Getting net zero research to the decision-makers who need it

Centre for Net Zero
Jun 10 · 3 min read

Hi, I’m Livi.

While a relative newcomer to climate change and sustainability issues, as something of an idealist, I’ve long looked for purpose in my work and the opportunity to make a real impact.

As a researcher and caseworker I’ve supported a backbench MP in Parliament and as a journalist I’ve scrutinised political decision-making. I’ve worked at the heart of politics advising MPs and Ministers during the 2015 General Election campaign and beyond. More recently, I’ve lobbied on behalf of organisations on issues ranging from online child safety and tackling loneliness, to national defence and post-Brexit trade. My motivation throughout has been to positively influence solutions to some of the biggest challenges we face today.

This is why I am so thrilled to have joined the Centre for Net Zero team as the Head of Public Affairs. I believe strongly in our mission to pioneer the research needed to find the most efficient, fair and affordable route to net zero, and tackle one of the greatest and most urgent threats to our existence.

We know that delivering the scale and pace of change needed to limit global warming to the 1.5ºC target agreed in the Paris Agreement means decarbonising sectors including buildings, transport, energy and land use. But while the destination is clear, the plethora of routes available to us raise difficult questions for governments about the balance of technologies we should be pursuing (including those not invented yet), the timescales that are achievable, and how to ensure transition is affordable.

The answers to these depend on policy choices. In the UK, the Government has set a deadline to achieve net zero by 2050. To achieve this, a mix of policy levers will be needed to:

  • support the innovation and deployment of new technologies both to reduce and capture emissions;
  • incentivise behaviour change by the public and industry;
  • reduce risks and uncertainties of new technologies for investors to encourage innovation;
  • take into account different levels of exposure to the transition by sectors, regions, and households and manage adverse impacts to ensure the transition is both affordable and fair.

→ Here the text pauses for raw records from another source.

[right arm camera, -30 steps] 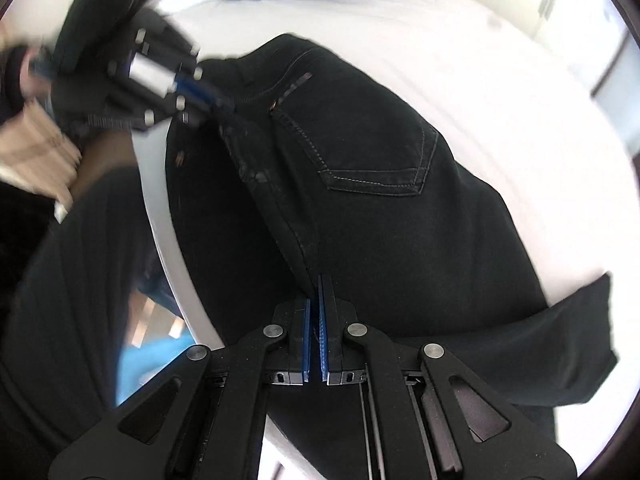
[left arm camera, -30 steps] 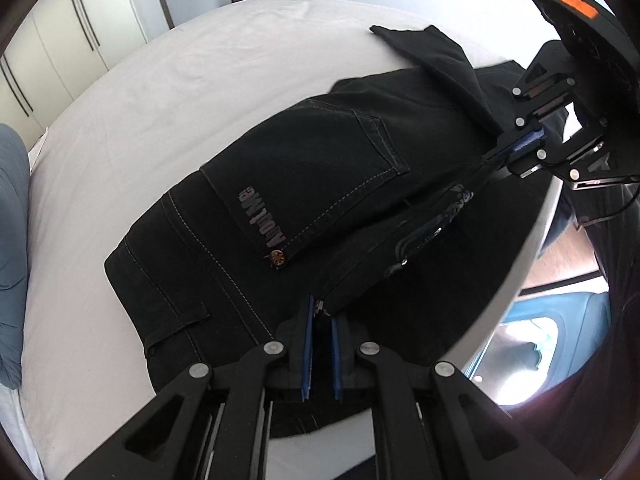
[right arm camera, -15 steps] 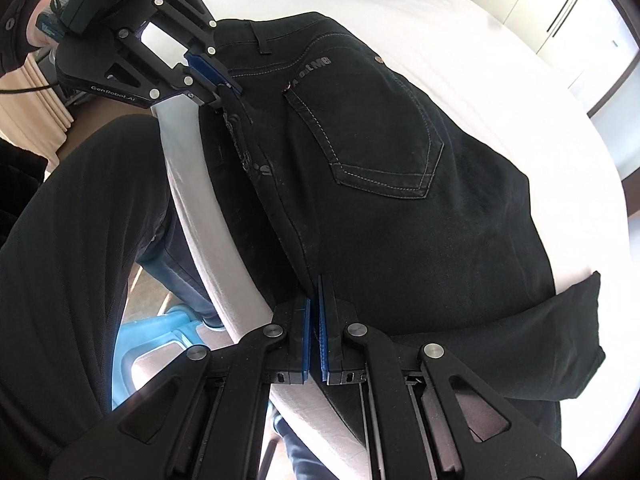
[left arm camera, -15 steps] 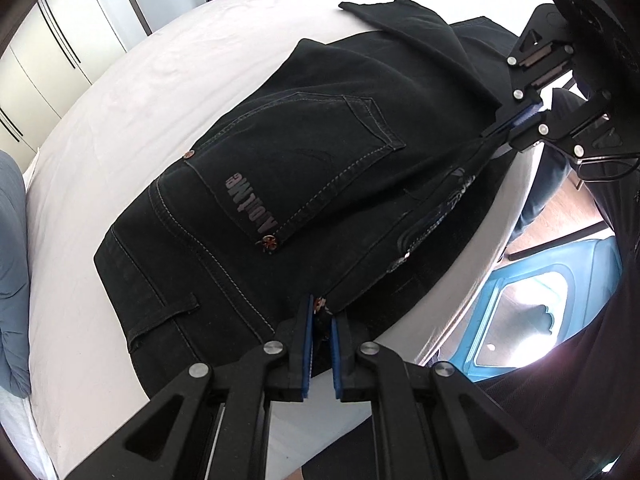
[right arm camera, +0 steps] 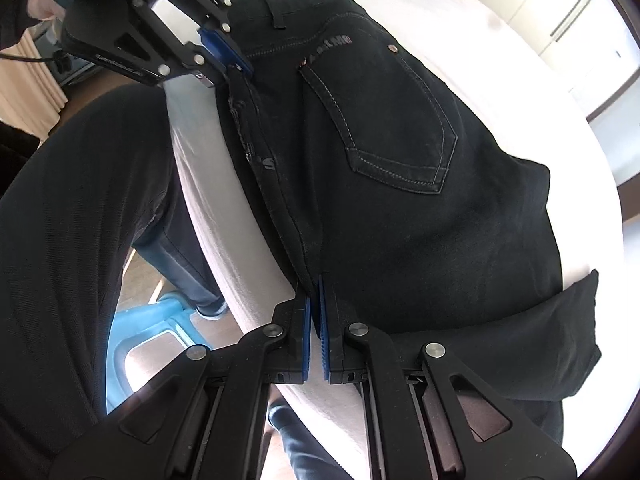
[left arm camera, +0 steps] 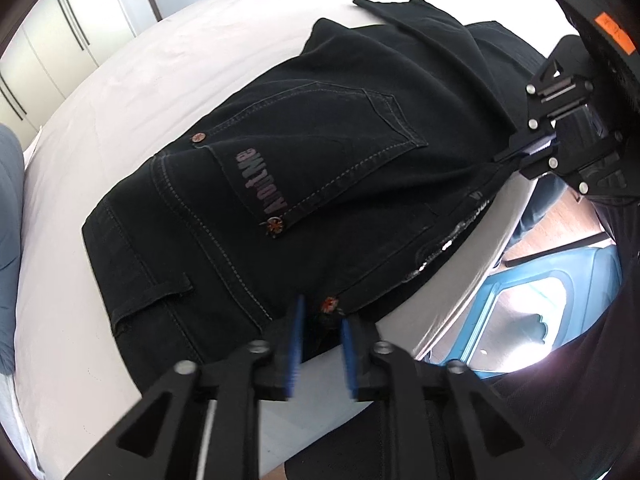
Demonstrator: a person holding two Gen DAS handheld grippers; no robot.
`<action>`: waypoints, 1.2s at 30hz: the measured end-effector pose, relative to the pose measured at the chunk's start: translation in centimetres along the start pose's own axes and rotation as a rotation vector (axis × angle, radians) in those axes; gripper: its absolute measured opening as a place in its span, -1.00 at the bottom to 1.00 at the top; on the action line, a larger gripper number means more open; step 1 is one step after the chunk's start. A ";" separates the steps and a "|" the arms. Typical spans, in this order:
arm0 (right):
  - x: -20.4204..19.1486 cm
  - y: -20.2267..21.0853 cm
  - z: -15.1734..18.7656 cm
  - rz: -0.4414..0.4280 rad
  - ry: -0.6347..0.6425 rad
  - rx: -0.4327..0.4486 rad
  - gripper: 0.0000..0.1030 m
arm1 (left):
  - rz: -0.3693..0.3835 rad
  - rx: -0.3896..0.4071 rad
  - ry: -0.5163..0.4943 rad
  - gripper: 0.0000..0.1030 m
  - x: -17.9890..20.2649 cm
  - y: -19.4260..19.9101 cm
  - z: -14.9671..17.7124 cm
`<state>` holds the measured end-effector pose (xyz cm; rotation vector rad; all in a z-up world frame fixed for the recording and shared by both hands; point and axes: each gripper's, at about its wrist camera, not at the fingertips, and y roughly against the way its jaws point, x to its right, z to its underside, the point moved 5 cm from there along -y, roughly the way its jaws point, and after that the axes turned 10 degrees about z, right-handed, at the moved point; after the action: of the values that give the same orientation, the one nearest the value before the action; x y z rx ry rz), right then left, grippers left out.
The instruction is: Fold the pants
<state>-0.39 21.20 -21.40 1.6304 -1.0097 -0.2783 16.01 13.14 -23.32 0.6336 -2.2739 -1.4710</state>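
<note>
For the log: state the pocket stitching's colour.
Pale grey pocket stitching on black pants; clearest in the right wrist view.

Both pictures are bright, lit by daylight. The white bed sheet (left arm camera: 132,92) shines so much that it looks almost blank, and in the right wrist picture its far side (right arm camera: 580,92) is washed out. The black pants (left arm camera: 320,168) are very dark, so their folds are hard to see (only the pale stitching stands out). The left gripper (left arm camera: 320,344) looks smeared and blurry. The right gripper (right arm camera: 314,320) is sharp. Both pictures are round, with dark corners. Straight lines bend near the edges, like the cupboard doors (left arm camera: 68,40).
</note>
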 end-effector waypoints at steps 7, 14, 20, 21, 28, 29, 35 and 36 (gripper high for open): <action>0.5 -0.8 0.0 -0.024 -0.125 0.004 -0.86 | -0.020 0.042 0.077 0.44 -0.2 3.8 1.1; 0.9 -0.8 0.1 -0.046 -0.210 0.038 -0.66 | 0.024 0.221 0.191 0.44 -0.1 6.0 -4.1; 1.8 1.6 1.2 -0.136 -0.335 0.123 0.60 | 0.020 0.078 0.187 0.26 1.2 -2.2 -7.1; 2.1 2.0 1.7 -0.140 -0.354 0.127 0.60 | 0.008 0.060 0.190 0.28 1.1 -3.3 -6.9; 10.6 5.0 6.7 -0.067 -0.668 0.156 0.60 | 0.016 0.116 0.305 0.09 0.5 -0.7 -6.5; 12.7 5.0 7.3 -0.058 -0.731 0.146 0.60 | 0.028 0.146 0.316 0.09 0.7 0.1 -6.9; 27.0 3.0 8.9 -0.014 -1.054 0.087 0.60 | 0.073 0.218 0.336 0.09 1.4 -0.2 -12.1; 29.2 2.5 8.7 0.022 -1.080 0.085 0.60 | 0.072 0.190 0.339 0.09 1.2 -1.4 -12.4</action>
<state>10.40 -6.04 -12.70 1.5124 -1.8391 -1.1910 21.67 2.60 -19.66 0.7815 -2.1558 -1.0309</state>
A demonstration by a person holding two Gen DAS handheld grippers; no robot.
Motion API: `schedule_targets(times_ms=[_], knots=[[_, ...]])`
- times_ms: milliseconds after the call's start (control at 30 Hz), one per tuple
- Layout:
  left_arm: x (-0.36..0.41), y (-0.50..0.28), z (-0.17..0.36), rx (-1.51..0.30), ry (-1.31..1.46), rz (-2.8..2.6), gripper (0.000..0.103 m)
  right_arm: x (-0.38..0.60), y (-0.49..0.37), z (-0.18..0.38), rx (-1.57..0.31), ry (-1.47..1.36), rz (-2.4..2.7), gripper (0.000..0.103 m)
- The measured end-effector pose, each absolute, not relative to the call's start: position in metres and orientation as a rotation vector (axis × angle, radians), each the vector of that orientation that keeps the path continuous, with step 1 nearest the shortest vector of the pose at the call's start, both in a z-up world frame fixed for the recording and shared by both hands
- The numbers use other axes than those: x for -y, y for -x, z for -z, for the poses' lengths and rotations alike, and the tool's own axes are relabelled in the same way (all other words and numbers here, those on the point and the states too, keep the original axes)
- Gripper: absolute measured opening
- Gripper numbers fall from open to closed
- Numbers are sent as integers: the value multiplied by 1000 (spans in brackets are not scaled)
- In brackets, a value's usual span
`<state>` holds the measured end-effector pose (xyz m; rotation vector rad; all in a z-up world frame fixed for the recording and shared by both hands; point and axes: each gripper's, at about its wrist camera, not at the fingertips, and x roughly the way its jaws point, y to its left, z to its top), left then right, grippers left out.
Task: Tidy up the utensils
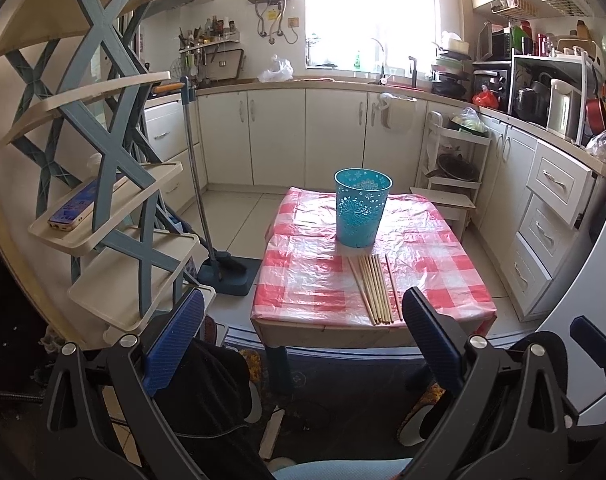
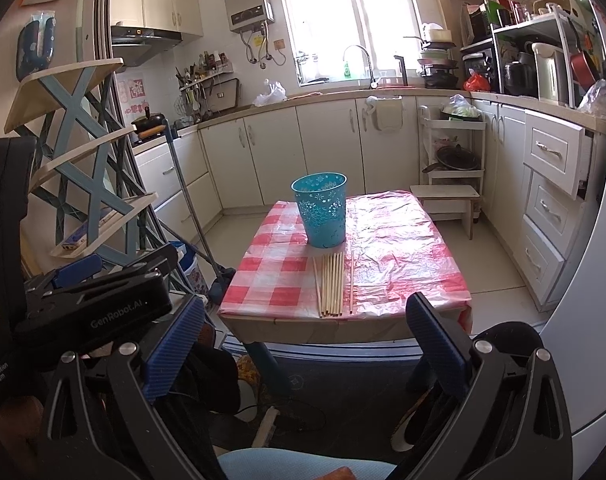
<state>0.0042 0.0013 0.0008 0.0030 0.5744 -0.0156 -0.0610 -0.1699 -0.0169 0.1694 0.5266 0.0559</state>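
A low rectangular bench (image 1: 303,280) covered with a red-and-white checked plastic sheet (image 2: 271,276) is seen in the middle of a kitchen floor, ahead of both cameras. To its left, a tall cream-and-blue plastic shelf rack with crossed supports (image 1: 103,152) is stood beside the wall, and a phone in a patterned case (image 1: 79,210) is laid on one of its trays. A long-handled dustpan and broom set (image 1: 223,268) is stood on the tiles between the rack and the bench. On the bench, towards its far side, a turquoise perforated plastic cup-shaped holder (image 1: 362,208) is stood upright. Just in front of the holder, a row of light wooden chopsticks (image 1: 373,288) is laid flat, side by side and reaching to the bench's near edge; one chopstick is set slightly apart on the right. The left hand-held gripper (image 1: 303,344) is held short of the bench's near edge, with its blue-padded jaws spread wide and nothing between them. The right hand-held gripper (image 2: 307,348) is likewise held wide apart and empty, short of the bench.
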Motion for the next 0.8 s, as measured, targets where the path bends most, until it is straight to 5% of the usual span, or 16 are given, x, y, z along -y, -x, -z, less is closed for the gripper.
schedule_targets(times_ms=[367,433,500,600,800], knots=[[-5,-129,66,-775,-10,-8,95,209,-81,81,-648,-126,25,97],[-3,-155,81,-810,-6,-4,95,216,-121,104,-684,-120,19,91],[0,-180,96,-840,2,-7,95,219,-160,129,-745,-108,7,70],[7,-222,125,-899,27,-4,95,222,-215,166,-839,-129,-21,54],[24,-284,168,-978,69,-12,95,222,-287,217,-951,-119,-33,37]])
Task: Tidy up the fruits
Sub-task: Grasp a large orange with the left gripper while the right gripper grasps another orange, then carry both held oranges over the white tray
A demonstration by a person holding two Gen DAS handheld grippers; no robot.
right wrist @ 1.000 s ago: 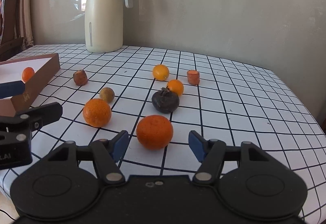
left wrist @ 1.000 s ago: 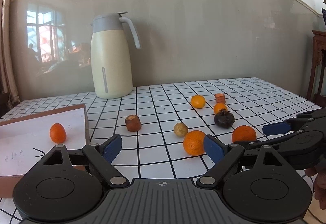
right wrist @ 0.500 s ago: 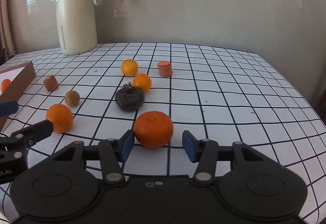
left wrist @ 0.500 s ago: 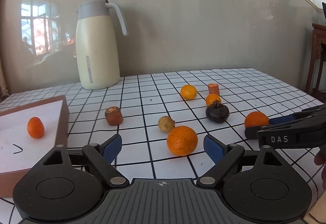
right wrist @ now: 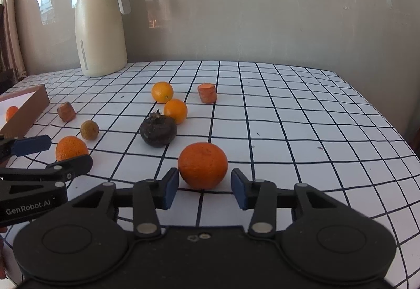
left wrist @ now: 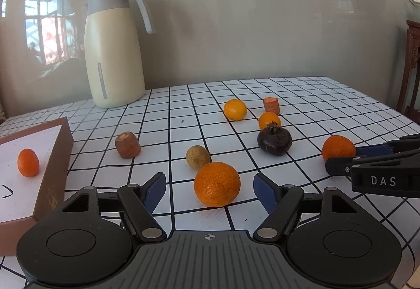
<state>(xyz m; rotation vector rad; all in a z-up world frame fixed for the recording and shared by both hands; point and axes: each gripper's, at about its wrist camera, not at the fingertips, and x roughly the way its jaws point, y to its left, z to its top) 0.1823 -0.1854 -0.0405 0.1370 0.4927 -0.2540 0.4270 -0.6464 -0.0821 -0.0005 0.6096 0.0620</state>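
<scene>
Grid-patterned white cloth covers the table [left wrist: 302, 94], set against a grey wall; a cream thermal jug [left wrist: 114, 52] stands upright at the far left. One container is in view: a shallow brown-walled box [left wrist: 56, 155] with a white floor at the table's left edge; it holds a single small orange fruit [left wrist: 28, 162], and a black pen mark shows on the floor near it.

Loose on the cloth: two carrot stubs, two small yellow-orange citrus, one dark purple fruit [left wrist: 274, 140] with a dried calyx, one small tan fruit [left wrist: 197, 156], and two larger oranges with pitted skin.

Left gripper [left wrist: 209, 192]: released, jaws closing; the near orange [left wrist: 217, 184] lies between the blue pads, clear of both, touching the tan fruit.

Right gripper [right wrist: 205, 188]: jaws closing on the second orange [right wrist: 202, 165]; the left pad sits at its skin, a narrow gap shows at the right pad; the fruit rests on the table, ungrasped.
</scene>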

Time is of the essence if we are to reach our target. Far greater understanding than we currently possess of the interplay of people, markets, industries, and the drivers and levers for behaviour change is needed if we are to instil confidence in innovation and open the door to much-needed investment more quickly.

It is my hope that as policy continues to be developed (we are shortly expecting the Heat and Buildings Strategy and the Decarbonisation of Transport Plan), that the data and insights being produced by our expert team here at the Centre will prove invaluable to Government and industry. This input can help to shape and inform policies that work to not only to identify the most efficient path to net zero, but mitigate risks and optimise benefits. It will be my personal mission to ensure our findings reach the decision makers who need to see them.

I also hope that our commitment to open and collaborative research and modelling will mean that the work we do will be of benefit to fellow researchers and innovators in generating solutions which deliver greater impact than any one of us could achieve alone.

Reaching net zero will be no small feat and we cannot ignore the need for significant efforts from countries outside of our own. However, in a year when the UK Government hosts both the G7 Summit and the COP26 climate negotiations, we have a clear opportunity to show leadership and drive ambitious targets. Together with my colleagues, I look forward to ensuring our Parliamentarians, industry leaders and other activists are equipped with the most timely and relevant research findings to do just that.